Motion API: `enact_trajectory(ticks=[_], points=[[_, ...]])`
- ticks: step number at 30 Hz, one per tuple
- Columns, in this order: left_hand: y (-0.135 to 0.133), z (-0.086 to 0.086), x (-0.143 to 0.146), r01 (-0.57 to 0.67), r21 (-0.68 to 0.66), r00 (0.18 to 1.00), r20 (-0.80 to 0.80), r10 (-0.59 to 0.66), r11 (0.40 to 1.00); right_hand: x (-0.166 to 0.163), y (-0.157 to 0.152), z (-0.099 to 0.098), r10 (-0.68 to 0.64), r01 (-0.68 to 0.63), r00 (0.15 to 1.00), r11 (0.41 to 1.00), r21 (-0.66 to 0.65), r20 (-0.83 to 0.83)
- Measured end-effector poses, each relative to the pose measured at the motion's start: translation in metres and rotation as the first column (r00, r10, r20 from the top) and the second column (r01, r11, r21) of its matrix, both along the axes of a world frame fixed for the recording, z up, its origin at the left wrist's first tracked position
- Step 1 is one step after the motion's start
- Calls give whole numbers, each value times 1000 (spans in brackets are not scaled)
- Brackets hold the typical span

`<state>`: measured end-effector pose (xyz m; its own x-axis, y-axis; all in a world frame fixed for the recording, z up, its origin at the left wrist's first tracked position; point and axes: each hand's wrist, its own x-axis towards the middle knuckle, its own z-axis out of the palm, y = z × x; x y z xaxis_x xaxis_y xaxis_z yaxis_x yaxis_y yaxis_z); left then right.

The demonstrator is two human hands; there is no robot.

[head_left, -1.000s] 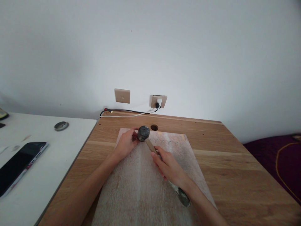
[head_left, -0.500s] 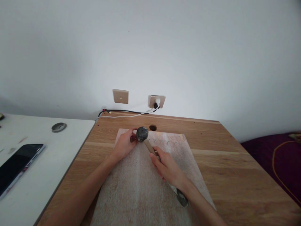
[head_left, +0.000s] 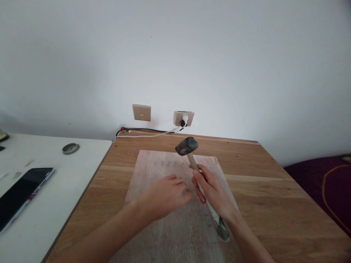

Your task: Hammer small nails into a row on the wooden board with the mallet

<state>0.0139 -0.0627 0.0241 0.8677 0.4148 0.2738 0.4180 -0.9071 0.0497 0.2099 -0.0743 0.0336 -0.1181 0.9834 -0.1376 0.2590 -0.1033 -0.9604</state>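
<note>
My right hand [head_left: 210, 188] is closed round the pale wooden handle of a mallet [head_left: 187, 146] with a dark, worn, barrel-shaped head. The mallet is raised, its head over the far edge of a whitish-pink wooden board [head_left: 175, 230]. My left hand [head_left: 168, 195] hovers above the board's middle, left of the handle. Its fingers look curled but are smeared by motion, and what they may hold is hidden. A row of several small nails [head_left: 168, 163] stands near the board's far edge.
The board lies on a wooden tabletop [head_left: 263, 204]. To the left, a white table [head_left: 44, 219] bears a phone [head_left: 24, 193] and a tape roll [head_left: 70, 148]. Cables [head_left: 148, 135] run along the wall to a socket [head_left: 184, 118]. Purple cloth [head_left: 323, 182] lies at the right.
My left hand has left the board's far left edge and come nearer and to the right. The mallet has lifted and shifted right, away from where my left fingers were.
</note>
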Motion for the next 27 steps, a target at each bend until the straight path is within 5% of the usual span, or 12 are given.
enact_trajectory(ticks=[2,5,9,15,27], points=[[-18,-10,21,88,171,995,-54,-80,981,4,-1,4,-23,23,1000,1000,7,-8],[-24,-19,30,145,246,989,-34,-141,958,7,-4,4,-14,14,1000,1000,6,-27],[7,-17,-2,-19,-20,978,209,23,1000,6,-7,-2,8,-9,999,1000,-19,-33],[63,-32,-72,-404,-270,783,392,483,874,-4,-6,-6,79,-81,995,996,-34,-64],[69,-51,-84,-363,-445,747,386,541,819,-21,-9,-11,177,-180,982,983,-41,-62]])
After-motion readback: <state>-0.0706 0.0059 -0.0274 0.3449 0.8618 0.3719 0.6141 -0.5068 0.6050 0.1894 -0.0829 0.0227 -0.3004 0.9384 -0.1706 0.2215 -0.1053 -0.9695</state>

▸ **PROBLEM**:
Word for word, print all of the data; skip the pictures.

▸ **REPLY**:
Motion API: `enact_trajectory(ticks=[_], points=[[_, ...]])`
- ticks: step number at 30 Hz, one per tuple
- Columns, in this order: left_hand: y (-0.135 to 0.133), z (-0.086 to 0.086), x (-0.143 to 0.146), r01 (-0.57 to 0.67), r21 (-0.68 to 0.66), r00 (0.18 to 1.00), r20 (-0.80 to 0.80), r10 (-0.59 to 0.66), r11 (0.40 to 1.00); right_hand: x (-0.166 to 0.163), y (-0.157 to 0.152), z (-0.099 to 0.098), r10 (-0.68 to 0.64), r01 (-0.68 to 0.63), r00 (0.15 to 1.00), r11 (0.41 to 1.00), r21 (-0.66 to 0.65), r20 (-0.83 to 0.83)
- Measured end-effector poses, each relative to the pose measured at the motion's start: translation in metres and rotation as the first column (r00, r10, r20 from the top) and the second column (r01, r11, r21) of its matrix, both along the axes of a world frame fixed for the recording, z up, its origin at the left wrist's first tracked position
- Step 1 is one step after the motion's start
- Calls give whole numbers, each value times 1000 (spans in brackets are not scaled)
- Brackets hold the typical span

`<state>`: measured end-effector pose (xyz m; its own x-axis, y-axis; all in a world frame fixed for the recording, z up, its origin at the left wrist's first tracked position; point and axes: each hand's wrist, its own x-axis towards the middle knuckle, its own z-axis out of the palm, y = z × x; x y z xaxis_x xaxis_y xaxis_z yaxis_x yaxis_y yaxis_z); left then right.

The demonstrator is two human hands; there is no robot.

[head_left, -1.000s] 
[head_left, -0.500s] 
[head_left, +0.000s] 

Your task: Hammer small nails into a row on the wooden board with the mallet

<state>0.0139 -0.0627 0.0241 0.8677 0.4148 0.2738 0.4180 -0.9071 0.0497 0.2099 -0.0743 0.0336 -0.1181 0.9834 -0.1376 0.2590 -0.1033 -0.9604</state>
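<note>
My right hand [head_left: 210, 188] is closed round the pale wooden handle of a mallet [head_left: 187, 146] with a dark, worn, barrel-shaped head. The mallet is raised, its head over the far edge of a whitish-pink wooden board [head_left: 175, 230]. My left hand [head_left: 168, 195] hovers above the board's middle, left of the handle. Its fingers look curled but are smeared by motion, and what they may hold is hidden. A row of several small nails [head_left: 168, 163] stands near the board's far edge.
The board lies on a wooden tabletop [head_left: 263, 204]. To the left, a white table [head_left: 44, 219] bears a phone [head_left: 24, 193] and a tape roll [head_left: 70, 148]. Cables [head_left: 148, 135] run along the wall to a socket [head_left: 184, 118]. Purple cloth [head_left: 323, 182] lies at the right.
My left hand has left the board's far left edge and come nearer and to the right. The mallet has lifted and shifted right, away from where my left fingers were.
</note>
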Motion for the next 27 steps, a target at each bend until the straight path is within 5% of the usual span, or 12 are given.
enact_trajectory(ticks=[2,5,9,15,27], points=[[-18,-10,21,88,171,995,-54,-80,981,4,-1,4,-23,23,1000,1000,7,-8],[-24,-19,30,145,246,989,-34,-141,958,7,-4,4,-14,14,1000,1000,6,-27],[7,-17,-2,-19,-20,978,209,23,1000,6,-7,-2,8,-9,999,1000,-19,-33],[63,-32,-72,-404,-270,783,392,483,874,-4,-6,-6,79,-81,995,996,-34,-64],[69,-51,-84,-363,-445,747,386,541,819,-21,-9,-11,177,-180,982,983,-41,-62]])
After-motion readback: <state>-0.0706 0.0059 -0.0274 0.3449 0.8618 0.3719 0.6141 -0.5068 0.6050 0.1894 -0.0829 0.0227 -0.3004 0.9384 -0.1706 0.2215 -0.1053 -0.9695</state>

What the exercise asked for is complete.